En échange, l'AIER a fourni des bourses à des universitaires dans plusieurs programmes financés par Koch. Notamment à l'économiste Peter Boettke, ancien président de la Société du Mont-Pèlerin, dont Charles Koch a été membre, et Michael Munger, chercheur associé au Cato Institute, soutenu par les Koch. Parmi les administrateurs de l'AIER figure Benjamin Powell, directeur du Free Market Institute de la Texas Tech University, qui a reçu des millions du réseau Koch. Powell est connu pour sa défense des ateliers de misère.
Bhattacharya, coauteur de la Great Barrington Declaration, est un ancien chargé de recherche à la Hoover Institution, il a reçu 430 000 dollars de la fondation de Charles Koch entre 2017 et 2018, ainsi que 1,4 million de dollars du fonds d’argent sombre DonorsTrust de 2016 à 2020. Depuis lors, Bhattacharya est apparu dans de multiples programmes vidéos de la Hoover.
Bhattacharya, Gupta et les représentant·es de l'AIER n'ont pas répondu aux demandes de commentaires.
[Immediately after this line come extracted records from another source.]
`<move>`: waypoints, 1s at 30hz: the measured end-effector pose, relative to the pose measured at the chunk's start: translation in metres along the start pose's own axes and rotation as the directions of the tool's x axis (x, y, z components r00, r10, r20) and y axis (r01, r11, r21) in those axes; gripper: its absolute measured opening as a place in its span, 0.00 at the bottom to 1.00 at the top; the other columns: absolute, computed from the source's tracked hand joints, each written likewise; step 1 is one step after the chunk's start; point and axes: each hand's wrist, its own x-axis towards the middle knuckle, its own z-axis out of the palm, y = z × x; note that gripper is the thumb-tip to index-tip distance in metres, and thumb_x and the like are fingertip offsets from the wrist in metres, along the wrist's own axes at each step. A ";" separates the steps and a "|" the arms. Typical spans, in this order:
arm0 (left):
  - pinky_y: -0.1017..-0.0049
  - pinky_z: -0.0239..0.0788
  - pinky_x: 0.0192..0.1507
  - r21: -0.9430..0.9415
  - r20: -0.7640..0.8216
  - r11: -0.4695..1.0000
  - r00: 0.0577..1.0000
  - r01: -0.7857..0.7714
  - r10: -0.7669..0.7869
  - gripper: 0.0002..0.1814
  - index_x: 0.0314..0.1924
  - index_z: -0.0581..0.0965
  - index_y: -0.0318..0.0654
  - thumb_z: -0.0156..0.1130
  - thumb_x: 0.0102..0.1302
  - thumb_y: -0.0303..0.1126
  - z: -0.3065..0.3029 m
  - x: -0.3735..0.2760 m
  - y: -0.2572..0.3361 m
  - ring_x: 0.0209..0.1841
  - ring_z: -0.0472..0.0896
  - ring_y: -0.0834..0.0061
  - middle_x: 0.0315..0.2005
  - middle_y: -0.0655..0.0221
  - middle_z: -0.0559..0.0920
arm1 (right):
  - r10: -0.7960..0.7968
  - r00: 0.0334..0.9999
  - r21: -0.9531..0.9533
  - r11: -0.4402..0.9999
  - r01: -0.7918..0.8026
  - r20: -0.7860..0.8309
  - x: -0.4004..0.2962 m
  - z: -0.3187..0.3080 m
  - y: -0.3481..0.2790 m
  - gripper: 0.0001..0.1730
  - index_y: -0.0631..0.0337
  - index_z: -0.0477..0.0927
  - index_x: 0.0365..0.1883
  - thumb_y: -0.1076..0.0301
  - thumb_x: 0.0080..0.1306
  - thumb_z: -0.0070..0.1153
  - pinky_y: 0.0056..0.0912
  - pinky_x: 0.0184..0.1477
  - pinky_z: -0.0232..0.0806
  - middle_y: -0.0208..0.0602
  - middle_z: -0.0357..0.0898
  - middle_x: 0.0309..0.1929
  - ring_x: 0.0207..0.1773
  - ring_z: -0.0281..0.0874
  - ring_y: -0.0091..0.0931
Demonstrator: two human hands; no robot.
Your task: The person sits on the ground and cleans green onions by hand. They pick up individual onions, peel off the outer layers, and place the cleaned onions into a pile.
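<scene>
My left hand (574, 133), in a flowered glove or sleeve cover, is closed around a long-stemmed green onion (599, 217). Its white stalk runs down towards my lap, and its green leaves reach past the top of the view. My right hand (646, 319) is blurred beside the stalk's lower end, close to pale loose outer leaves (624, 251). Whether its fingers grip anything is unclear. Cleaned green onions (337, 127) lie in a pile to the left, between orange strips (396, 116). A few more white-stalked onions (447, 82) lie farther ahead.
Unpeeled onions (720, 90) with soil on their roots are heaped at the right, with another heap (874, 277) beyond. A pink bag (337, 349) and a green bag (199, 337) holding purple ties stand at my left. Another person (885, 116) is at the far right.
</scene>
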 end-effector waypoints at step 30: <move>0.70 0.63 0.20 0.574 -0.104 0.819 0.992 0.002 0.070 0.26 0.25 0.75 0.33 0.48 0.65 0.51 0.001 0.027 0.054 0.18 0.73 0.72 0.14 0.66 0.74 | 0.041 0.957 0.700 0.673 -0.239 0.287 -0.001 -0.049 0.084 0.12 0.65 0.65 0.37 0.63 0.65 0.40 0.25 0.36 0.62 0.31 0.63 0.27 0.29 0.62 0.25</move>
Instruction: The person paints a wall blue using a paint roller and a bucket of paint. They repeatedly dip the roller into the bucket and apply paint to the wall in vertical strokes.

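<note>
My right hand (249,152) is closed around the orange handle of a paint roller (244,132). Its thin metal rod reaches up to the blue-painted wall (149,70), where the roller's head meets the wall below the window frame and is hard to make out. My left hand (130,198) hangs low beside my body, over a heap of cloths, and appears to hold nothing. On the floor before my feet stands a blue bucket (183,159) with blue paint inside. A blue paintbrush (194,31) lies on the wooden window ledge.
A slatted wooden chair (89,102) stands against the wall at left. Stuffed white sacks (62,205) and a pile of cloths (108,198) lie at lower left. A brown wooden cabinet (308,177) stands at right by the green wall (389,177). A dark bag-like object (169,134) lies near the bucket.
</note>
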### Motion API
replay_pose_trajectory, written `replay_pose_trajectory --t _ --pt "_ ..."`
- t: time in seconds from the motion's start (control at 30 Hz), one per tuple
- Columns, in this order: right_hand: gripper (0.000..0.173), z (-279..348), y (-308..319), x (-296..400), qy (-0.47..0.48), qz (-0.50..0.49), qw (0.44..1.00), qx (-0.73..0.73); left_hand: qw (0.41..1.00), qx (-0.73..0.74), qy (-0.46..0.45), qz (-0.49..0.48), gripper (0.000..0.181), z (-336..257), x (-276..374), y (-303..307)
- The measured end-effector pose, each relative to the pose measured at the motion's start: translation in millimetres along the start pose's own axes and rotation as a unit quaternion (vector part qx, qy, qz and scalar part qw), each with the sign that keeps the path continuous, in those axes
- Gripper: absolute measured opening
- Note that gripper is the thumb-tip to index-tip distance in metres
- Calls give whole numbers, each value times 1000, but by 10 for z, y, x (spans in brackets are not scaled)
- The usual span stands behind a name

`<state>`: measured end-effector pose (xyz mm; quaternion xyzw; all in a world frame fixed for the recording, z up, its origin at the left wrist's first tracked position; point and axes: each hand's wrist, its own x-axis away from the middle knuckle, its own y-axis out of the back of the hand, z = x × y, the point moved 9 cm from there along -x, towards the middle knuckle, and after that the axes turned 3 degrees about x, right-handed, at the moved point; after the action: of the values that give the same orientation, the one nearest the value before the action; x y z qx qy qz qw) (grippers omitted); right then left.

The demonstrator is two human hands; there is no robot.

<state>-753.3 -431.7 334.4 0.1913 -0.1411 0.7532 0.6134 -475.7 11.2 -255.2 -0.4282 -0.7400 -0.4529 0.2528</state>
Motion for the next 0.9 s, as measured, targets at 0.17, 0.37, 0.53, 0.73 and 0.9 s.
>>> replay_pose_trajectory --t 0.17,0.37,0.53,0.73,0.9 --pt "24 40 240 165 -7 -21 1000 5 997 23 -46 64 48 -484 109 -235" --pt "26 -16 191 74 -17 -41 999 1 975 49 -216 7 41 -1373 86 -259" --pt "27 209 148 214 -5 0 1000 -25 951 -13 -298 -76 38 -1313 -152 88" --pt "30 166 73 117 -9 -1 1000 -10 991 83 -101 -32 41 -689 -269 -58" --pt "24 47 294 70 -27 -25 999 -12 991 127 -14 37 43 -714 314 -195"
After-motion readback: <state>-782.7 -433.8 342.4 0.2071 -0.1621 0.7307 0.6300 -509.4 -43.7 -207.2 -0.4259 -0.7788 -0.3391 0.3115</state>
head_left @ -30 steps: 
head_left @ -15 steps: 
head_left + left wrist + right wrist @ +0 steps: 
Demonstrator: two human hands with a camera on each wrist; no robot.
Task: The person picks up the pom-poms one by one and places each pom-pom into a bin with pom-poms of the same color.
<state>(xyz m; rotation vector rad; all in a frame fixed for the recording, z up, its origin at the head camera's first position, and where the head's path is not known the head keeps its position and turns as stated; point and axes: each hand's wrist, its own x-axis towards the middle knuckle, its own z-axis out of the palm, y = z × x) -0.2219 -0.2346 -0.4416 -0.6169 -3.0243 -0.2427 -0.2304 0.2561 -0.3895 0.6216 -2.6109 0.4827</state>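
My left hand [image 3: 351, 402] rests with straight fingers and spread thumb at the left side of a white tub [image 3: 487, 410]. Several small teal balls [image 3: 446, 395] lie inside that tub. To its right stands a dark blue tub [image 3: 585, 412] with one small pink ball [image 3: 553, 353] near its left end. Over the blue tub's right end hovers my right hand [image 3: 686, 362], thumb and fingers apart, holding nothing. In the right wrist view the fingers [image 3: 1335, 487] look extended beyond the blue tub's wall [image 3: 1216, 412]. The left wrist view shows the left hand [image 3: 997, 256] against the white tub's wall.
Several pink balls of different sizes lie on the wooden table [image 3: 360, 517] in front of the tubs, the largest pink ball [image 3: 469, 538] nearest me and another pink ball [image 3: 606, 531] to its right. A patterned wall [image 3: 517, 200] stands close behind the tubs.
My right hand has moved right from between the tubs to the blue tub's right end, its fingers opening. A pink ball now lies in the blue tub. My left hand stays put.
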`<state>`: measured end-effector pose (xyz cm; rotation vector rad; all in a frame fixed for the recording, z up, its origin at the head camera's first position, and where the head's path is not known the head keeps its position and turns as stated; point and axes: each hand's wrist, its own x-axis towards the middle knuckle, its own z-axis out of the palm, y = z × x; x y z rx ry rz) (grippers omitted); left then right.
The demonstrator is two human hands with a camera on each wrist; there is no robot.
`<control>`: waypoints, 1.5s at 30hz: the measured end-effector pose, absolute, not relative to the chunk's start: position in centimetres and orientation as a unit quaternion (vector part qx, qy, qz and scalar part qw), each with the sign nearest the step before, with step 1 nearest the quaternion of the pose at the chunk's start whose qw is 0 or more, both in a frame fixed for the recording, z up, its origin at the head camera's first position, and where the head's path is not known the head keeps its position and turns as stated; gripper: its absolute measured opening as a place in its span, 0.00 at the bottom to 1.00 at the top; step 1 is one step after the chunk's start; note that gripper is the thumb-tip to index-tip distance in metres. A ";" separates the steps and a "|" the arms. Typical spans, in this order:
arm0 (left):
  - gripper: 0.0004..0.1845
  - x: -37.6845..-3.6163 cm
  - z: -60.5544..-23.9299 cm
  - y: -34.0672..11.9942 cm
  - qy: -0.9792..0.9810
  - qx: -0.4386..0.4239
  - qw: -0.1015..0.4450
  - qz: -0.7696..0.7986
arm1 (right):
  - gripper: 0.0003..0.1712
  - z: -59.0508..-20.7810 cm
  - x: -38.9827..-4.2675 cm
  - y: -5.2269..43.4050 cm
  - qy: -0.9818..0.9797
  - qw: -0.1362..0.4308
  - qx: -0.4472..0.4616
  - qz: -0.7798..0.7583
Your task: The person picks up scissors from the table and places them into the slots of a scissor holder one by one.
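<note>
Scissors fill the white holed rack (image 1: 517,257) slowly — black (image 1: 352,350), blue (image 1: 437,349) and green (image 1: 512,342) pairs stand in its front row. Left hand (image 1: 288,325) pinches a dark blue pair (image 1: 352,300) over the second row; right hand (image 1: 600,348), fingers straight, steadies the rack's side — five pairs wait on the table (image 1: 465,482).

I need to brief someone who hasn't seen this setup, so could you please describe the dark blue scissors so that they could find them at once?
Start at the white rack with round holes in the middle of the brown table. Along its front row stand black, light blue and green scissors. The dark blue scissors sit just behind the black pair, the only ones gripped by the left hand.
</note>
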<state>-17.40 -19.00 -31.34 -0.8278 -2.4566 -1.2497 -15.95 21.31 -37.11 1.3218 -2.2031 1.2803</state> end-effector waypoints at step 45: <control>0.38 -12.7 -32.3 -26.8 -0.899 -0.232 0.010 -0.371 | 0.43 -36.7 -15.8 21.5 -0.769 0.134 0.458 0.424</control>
Kulldorff a insisté sur le fait qu'il n'a jamais reçu d'argent du réseau Koch.
"Les fondations affiliées à Koch ont financé la recherche pro-confinement du Dr Neil Ferguson à l'Imperial College, mais elles ne m'ont jamais financé, que ce soit directement ou indirectement", a déclaré Kulldorff. "Les confinements ont généré d'énormes profits pour Koch et d'autres grandes entreprises tout en jetant les enfants et la classe ouvrière sous le bus."
"Un accès aux plus hauts leviers du gouvernement"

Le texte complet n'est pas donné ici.